- **Task to complete**
All of the entries below should be copied exactly as they appear.
[The data — start]
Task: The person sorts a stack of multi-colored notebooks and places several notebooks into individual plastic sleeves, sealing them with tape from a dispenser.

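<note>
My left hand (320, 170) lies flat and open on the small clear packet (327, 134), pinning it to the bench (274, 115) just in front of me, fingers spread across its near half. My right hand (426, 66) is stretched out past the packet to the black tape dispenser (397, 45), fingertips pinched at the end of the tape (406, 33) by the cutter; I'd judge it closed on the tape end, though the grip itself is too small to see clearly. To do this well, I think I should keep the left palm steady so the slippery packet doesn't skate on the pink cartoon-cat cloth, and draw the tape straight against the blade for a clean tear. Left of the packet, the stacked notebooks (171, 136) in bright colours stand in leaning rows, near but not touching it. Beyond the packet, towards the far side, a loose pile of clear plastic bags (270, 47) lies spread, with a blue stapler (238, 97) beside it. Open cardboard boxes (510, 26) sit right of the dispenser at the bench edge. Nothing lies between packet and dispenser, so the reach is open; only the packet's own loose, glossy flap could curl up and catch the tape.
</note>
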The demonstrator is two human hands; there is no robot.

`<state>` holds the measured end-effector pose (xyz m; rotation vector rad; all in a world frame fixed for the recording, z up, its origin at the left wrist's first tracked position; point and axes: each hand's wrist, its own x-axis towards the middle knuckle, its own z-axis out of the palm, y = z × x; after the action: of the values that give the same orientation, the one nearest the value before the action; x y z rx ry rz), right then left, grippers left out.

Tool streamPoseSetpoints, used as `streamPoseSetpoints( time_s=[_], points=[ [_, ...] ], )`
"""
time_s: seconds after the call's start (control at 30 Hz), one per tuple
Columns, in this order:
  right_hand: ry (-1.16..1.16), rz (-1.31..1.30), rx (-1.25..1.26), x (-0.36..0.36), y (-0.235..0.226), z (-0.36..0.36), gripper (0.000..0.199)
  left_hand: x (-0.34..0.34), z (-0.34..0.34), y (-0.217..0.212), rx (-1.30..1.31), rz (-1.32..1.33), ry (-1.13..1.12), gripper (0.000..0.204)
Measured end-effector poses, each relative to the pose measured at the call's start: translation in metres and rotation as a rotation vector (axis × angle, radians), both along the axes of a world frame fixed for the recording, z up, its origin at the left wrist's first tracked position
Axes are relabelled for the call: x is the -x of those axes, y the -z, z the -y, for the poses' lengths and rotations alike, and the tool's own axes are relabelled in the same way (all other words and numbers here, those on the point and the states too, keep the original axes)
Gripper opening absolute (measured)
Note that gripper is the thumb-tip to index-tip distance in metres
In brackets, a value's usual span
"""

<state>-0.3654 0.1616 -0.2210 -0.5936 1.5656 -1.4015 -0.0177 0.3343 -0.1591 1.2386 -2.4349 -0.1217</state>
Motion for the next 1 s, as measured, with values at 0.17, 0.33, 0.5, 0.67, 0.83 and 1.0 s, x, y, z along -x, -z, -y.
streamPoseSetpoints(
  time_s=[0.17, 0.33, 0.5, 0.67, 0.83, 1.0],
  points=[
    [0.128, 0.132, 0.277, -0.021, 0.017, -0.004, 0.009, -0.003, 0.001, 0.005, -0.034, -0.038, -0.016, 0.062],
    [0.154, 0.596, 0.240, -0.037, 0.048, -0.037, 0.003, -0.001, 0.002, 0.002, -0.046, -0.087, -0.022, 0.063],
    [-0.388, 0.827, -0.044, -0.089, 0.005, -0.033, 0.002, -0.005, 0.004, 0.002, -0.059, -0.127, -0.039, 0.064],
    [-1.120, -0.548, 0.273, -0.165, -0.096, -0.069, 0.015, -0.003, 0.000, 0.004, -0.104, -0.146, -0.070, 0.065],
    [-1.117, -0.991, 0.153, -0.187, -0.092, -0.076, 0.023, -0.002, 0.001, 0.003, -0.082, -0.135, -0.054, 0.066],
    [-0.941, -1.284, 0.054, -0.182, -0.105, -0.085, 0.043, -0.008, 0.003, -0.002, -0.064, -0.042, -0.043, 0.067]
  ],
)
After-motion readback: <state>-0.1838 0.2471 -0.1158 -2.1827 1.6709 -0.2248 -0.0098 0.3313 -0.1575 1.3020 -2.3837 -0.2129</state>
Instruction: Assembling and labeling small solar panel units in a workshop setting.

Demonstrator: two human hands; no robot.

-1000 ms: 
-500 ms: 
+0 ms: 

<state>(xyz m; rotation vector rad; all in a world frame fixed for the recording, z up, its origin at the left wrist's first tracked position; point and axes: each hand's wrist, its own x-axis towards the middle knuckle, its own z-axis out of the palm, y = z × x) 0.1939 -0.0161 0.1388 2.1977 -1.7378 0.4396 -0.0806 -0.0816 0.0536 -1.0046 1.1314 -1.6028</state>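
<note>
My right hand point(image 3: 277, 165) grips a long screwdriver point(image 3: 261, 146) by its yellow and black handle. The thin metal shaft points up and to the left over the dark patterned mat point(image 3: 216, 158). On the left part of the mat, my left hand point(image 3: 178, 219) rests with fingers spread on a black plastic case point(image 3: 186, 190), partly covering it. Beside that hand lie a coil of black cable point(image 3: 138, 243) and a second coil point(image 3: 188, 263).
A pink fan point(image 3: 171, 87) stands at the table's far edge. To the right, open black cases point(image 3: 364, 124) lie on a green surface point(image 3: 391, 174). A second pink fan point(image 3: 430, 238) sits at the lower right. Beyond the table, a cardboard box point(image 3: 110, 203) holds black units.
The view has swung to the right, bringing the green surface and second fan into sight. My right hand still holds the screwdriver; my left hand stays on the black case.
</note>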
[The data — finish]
- **Task answer**
Task: The person sorts a stack of multi-colored notebooks and places several notebooks into individual plastic sleeves, sealing them with tape from a dispenser.

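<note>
My left hand (320, 170) lies flat and open on the small clear packet (327, 134), pinning it to the bench (274, 115) just in front of me, fingers spread across its near half. My right hand (426, 66) is stretched out past the packet to the black tape dispenser (397, 45), fingertips pinched at the end of the tape (406, 33) by the cutter; I'd judge it closed on the tape end, though the grip itself is too small to see clearly. To do this well, I think I should keep the left palm steady so the slippery packet doesn't skate on the pink cartoon-cat cloth, and draw the tape straight against the blade for a clean tear. Left of the packet, the stacked notebooks (171, 136) in bright colours stand in leaning rows, near but not touching it. Beyond the packet, towards the far side, a loose pile of clear plastic bags (270, 47) lies spread, with a blue stapler (238, 97) beside it. Open cardboard boxes (510, 26) sit right of the dispenser at the bench edge. Nothing lies between packet and dispenser, so the reach is open; only the packet's own loose, glossy flap could curl up and catch the tape.
</note>
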The demonstrator is two human hands; there is no robot.

`<state>` holds the measured end-effector pose (xyz m; rotation vector rad; all in a world frame fixed for the recording, z up, its origin at the left wrist's first tracked position; point and axes: each hand's wrist, its own x-axis towards the middle knuckle, its own z-axis out of the palm, y = z × x; after the action: of the values that give the same orientation, the one nearest the value before the action; x y z rx ry rz), right then left, grippers left out.

Tool streamPoseSetpoints, used as `streamPoseSetpoints( time_s=[_], points=[ [_, ...] ], )`
"""
time_s: seconds after the call's start (control at 30 Hz), one per tuple
Columns, in this order:
  right_hand: ry (-1.16..1.16), rz (-1.31..1.30), rx (-1.25..1.26), x (-0.36..0.36), y (-0.235..0.226), z (-0.36..0.36), gripper (0.000..0.199)
  left_hand: x (-0.34..0.34), z (-0.34..0.34), y (-0.217..0.212), rx (-1.30..1.31), rz (-1.32..1.33), ry (-1.13..1.12), gripper (0.000..0.204)
Measured end-effector poses, each relative to the pose measured at the call's start: translation in metres and rotation as a rotation vector (axis × angle, radians), both along the axes of a world frame fixed for the recording, z up, its origin at the left wrist's first tracked position
Axes are relabelled for the call: x is the -x of those axes, y the -z, z the -y, for the poses' lengths and rotations alike, and the tool's own axes are relabelled in the same way (all other words and numbers here, those on the point and the states too, keep the original axes)
Gripper opening absolute (measured)
Note that gripper is the thumb-tip to index-tip distance in metres
In brackets, a value's usual span
"""

<state>-0.3654 0.1616 -0.2210 -0.5936 1.5656 -1.4015 -0.0177 0.3343 -0.1591 1.2386 -2.4349 -0.1217</state>
Motion for the next 1 s, as measured, with values at 0.17, 0.33, 0.5, 0.67, 0.83 and 1.0 s, x, y, z along -x, -z, -y.
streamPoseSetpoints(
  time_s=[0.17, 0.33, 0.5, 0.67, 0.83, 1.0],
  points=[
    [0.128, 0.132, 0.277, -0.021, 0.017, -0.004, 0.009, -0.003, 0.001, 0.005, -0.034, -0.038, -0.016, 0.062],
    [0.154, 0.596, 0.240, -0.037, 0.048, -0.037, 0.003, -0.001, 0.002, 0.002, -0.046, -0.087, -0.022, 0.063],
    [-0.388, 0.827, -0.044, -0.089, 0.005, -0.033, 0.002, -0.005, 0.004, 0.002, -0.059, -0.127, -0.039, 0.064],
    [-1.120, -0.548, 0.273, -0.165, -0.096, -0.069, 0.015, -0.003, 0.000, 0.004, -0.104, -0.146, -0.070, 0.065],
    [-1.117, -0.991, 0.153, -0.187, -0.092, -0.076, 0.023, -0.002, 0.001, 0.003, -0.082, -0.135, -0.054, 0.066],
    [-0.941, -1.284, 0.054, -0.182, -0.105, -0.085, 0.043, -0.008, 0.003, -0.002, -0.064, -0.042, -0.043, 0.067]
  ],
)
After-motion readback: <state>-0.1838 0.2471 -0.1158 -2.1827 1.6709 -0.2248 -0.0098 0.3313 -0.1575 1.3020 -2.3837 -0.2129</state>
Instruction: Assembling and labeling small solar panel units in a workshop setting.

Demonstrator: two human hands; no robot.

-1000 ms: 
-500 ms: 
+0 ms: 

<state>(xyz m; rotation vector rad; all in a world frame fixed for the recording, z up, its origin at the left wrist's first tracked position; point and axes: each hand's wrist, its own x-axis towards the middle knuckle, its own z-axis out of the palm, y = z × x) 0.1939 -0.0161 0.1388 2.1977 -1.7378 0.4396 -0.0806 -0.0816 0.0536 -1.0046 1.1314 -1.6028</state>
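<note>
My right hand point(image 3: 277, 165) grips a long screwdriver point(image 3: 261, 146) by its yellow and black handle. The thin metal shaft points up and to the left over the dark patterned mat point(image 3: 216, 158). On the left part of the mat, my left hand point(image 3: 178, 219) rests with fingers spread on a black plastic case point(image 3: 186, 190), partly covering it. Beside that hand lie a coil of black cable point(image 3: 138, 243) and a second coil point(image 3: 188, 263).
A pink fan point(image 3: 171, 87) stands at the table's far edge. To the right, open black cases point(image 3: 364, 124) lie on a green surface point(image 3: 391, 174). A second pink fan point(image 3: 430, 238) sits at the lower right. Beyond the table, a cardboard box point(image 3: 110, 203) holds black units.
The view has swung to the right, bringing the green surface and second fan into sight. My right hand still holds the screwdriver; my left hand stays on the black case.
</note>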

What came before makes up the full response.